After all, both Tseng Caihong and Jizhi Zhimei are ninth-realm cultivators. Either one could be the Palace Master. I’m guessing Tseng Caihong is the one who united the tiers and brought the palace together, and that’s why she’s on top, but… is she truly the strongest? After all, Eight Tiers Palace is a loose conglomeration of eight former individual sects, united under one banner. Obviously Tseng Caihong had the power to unite them, but the power to conquer is not equivalent to the power to maintain control. Or perhaps she used some artifact, some trick or technique, that Jizhi Zhimei now thinks she can conquer. Or perhaps Jizhi Zhimei has ascended to ninth realm since Tseng Caihong conquered the sects.
One way or another, the balance of power has shifted, and now, Tseng Caihong’s grip on control of the Eight Tiers Palace loosens. This… this is an ideal state to destroy Eight Tiers Palace! I just need to find an army capable of beating them into submission.
The resentment demons are a good start, but they obviously need an upgrade. Hmm…
The reaper coughed. “Going to stand there all day?”
“Ah? Oh! My apologies. She’s probably gone by now. I should get going,” Hui said, nodding.
“Don’t come back too soon,” the reaper said, tone flat.
“I’ll try not to,” Hui promised. Turning his head upward, he cast himself back toward the mortal realm. To my body. It’s high time I woke up!

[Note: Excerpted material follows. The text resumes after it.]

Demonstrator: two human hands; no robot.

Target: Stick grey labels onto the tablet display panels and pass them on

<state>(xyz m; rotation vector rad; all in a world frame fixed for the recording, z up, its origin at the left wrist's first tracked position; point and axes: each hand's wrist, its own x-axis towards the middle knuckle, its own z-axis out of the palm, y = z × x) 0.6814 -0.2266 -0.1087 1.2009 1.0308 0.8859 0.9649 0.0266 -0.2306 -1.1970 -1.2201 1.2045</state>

Hui vanished from the Underworld, the phoenix flames in his soul calling out to the phoenix flames in his body. The world blurred around him, then went dark. For a moment, he hung in the void between realms. The emptiness gaped beneath him, beckoning him to the depths.
Focus. Back to my body. Hui gazed upward, toward the faint glimmer of flamelight at the tunnel’s end. He burst back into his body with a jolt.
An unfamiliar ceiling. Unfamiliar incense tickled his nose. Hui sat upright, startled. Where… what…
Chains jangled as his wrists caught short. Hui looked down. Heavy chains bound his wrists and ankles, keeping him from moving far off a heavy metal plank. Runic charms crawled over every chain of the link and thickly lined the cuffs. Even before he extended his qi toward them, a heavy sense of suppression weighed at Hui.
“Oh? Look who’s awake,” a familiar Voice murmured playfully.
Startled, Hui turned toward her. The Voice stood over him… and at her side, Jizhi Zhimei smiled beneath her veil, one hand on her cheek, the other propped on her hip enticingly.
Hui swallowed. He laughed, nervously. “Er, Seniors… er, could it be that you’ve made a terrible mistake?”
“Oh… I don’t think so,” Jizhi Zhimei murmured, her lashes flickering. She lifted a hand to her veil. “I think you’re going to tell me… everything.” With a flourish, she threw her veil away.